= Exercise objective =
Reproduce the listing that follows with no differences at all.

── Given information

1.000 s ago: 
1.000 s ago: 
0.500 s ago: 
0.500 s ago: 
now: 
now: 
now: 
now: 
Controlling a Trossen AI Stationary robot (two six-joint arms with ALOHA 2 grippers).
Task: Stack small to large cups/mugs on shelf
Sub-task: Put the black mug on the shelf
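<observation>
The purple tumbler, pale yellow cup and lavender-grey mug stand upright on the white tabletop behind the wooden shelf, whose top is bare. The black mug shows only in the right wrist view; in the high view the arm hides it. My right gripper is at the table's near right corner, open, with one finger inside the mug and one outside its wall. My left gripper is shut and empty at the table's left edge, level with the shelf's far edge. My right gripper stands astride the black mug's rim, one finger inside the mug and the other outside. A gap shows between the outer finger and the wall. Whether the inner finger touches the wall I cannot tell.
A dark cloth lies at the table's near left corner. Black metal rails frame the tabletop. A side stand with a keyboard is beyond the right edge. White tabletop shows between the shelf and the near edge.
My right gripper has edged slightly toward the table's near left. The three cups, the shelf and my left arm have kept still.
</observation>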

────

= Output =
1.000 s ago: 
1.000 s ago: 
0.500 s ago: 
0.500 s ago: 
now: 
now: 
now: 
now: 
Controlling a Trossen AI Stationary robot (two six-joint arms with ALOHA 2 grippers).
Task: Stack small to large cups/mugs on shelf
Sub-task: Put the black mug on the shelf
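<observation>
The purple tumbler, pale yellow cup and lavender-grey mug stand upright on the white tabletop behind the wooden shelf, whose top is bare. The black mug shows only in the right wrist view; in the high view the arm hides it. My right gripper is at the table's near right corner, open, with one finger inside the mug and one outside its wall. My left gripper is shut and empty at the table's left edge, level with the shelf's far edge. My right gripper stands astride the black mug's rim, one finger inside the mug and the other outside. A gap shows between the outer finger and the wall. Whether the inner finger touches the wall I cannot tell.
A dark cloth lies at the table's near left corner. Black metal rails frame the tabletop. A side stand with a keyboard is beyond the right edge. White tabletop shows between the shelf and the near edge.
My right gripper has edged slightly toward the table's near left. The three cups, the shelf and my left arm have kept still.
</observation>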

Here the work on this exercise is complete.